From scanning the Interwebs earlier today, there seems to be a lot of angst out there about the opening ceremonies before last night’s game. Whatever, I zoomed over most of the malarkey before the game. Was happy to see the 48th Highlanders still a part of opening night tradition, and I stopped fast forwarding (that’s a verb, right?) when I got to the part with the water from all the ponds being collected and used to make the Leafs’ ice.
Say what you will; yes, it’s corny and cheesy, but I liked it. I liked that the whole ice surface got turned into water by the lighting effect. I liked it (among other reasons) because Spouse pointed out that water douses fire, and the Habs do that thing where Brian Gionta a much larger child skates around with the torch before a game, then touches it down at centre ice and sets the ice “aflame”. Water douses fire, as sure as paper beats rock. Eat it, Habs.
Thoughts about the game: Gunnarsson was bad. Schenn looked shaky at times, as did Beauchemin in the early going (though I thought Francois turned it around later in the game, with one notable exception I’ll talk about in a minute). Komisarek was awful. Kaberle was excellent, showing on a couple of smooth solo forays up the ice the apparently effortless way he can dart somehow calmly up ice past all (or at least most) defenders in a flash. Terrific. Phaneuf had a solid first game as Captain, I thought.
At forward, there was less that was remarkable. Nice to see Tim Brent notch a goal to start this season; it would be nice if that were some sort of omen about this mostly under-talented team adopting a lunchpail mentality and chipping in with a concerted effort to score by committee as and where it becomes necessary.
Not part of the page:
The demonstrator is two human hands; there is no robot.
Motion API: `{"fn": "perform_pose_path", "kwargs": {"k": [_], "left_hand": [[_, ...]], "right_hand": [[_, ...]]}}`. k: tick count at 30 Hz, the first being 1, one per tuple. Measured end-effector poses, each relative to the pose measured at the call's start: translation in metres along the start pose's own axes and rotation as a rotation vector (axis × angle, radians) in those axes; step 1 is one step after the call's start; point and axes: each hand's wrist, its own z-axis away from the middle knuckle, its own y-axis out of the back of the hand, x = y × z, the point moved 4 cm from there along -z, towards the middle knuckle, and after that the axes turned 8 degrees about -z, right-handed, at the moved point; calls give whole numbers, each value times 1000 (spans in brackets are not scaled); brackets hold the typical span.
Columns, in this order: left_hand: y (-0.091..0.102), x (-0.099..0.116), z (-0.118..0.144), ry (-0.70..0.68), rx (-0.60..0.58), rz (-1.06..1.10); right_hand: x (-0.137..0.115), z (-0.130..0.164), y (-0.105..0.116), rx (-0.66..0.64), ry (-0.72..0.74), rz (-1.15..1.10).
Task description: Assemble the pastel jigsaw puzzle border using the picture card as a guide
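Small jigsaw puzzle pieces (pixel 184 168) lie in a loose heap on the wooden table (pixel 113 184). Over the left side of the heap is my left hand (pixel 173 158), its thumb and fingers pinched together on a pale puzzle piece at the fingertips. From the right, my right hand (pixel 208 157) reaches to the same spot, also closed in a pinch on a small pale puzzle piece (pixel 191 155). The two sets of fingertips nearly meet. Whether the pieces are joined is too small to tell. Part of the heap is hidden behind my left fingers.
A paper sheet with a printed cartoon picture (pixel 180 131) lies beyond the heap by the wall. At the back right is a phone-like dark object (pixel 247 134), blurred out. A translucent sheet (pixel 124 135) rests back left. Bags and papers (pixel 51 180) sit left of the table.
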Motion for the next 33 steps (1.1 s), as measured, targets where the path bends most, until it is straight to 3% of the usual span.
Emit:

Kessel looked very good and sincerely happy to be back playing games that count. Versteeg had some nice moments on the Power Play. Kulemin played a solid two-way game and continues to get better. Nice goal from Clark MacArthur; more worrisome was the somewhat underwhelming performance down the middle from Bozak and Grabovski, though neither made enormous glaring mistakes of any consequence.
More than anything, the story of that game was the steadiness of J.S. Giguere. The Leafs were up to their old tricks, taking a late penalty and then brutally brain-cramping in the closing minute of the game. Our defensive coverage for the final eighty or ninety seconds of that game looked as though it was planned as an homage to everybody’s carnival favourite, the Tilt-a-Whirl, with Leaf players orbiting one another, spinning and lurching around unevenly and generally making one feel nauseous. Francois Beauchemin in particular looked bad during this final sequence, weakly attempting to clear the puck at one point on a backhand to the right point that instead made the shallow carom off the boards and failed to clear the zone, setting the scene for one final frenetic scramble in front of Jiggy and a game-saving stop that mercifully prevented yet another Habs OT game. That stop – it had a reassuring and cathartic quality to it, as Bruce Arthur noted in his column today. Begone, ghost of Vesa Toskala.
One game, and one game only. Two points under the W column, and cue the chorus of clucking MSM journalists who take time out from their shrill blizzard of sage columns pedantically warning Leaf fans (unspecified, figurative, mostly non-existent outside of talk radio) not to obsess, despair and overreact about the future of Nazem Kadri, to write a shrill blizzard of sage columns pedantically warning Leaf fans (unspecified, figurative, mostly non-existent outside of talke radio) not to obsess, celebrate and overreact about a single win in an 82-game season.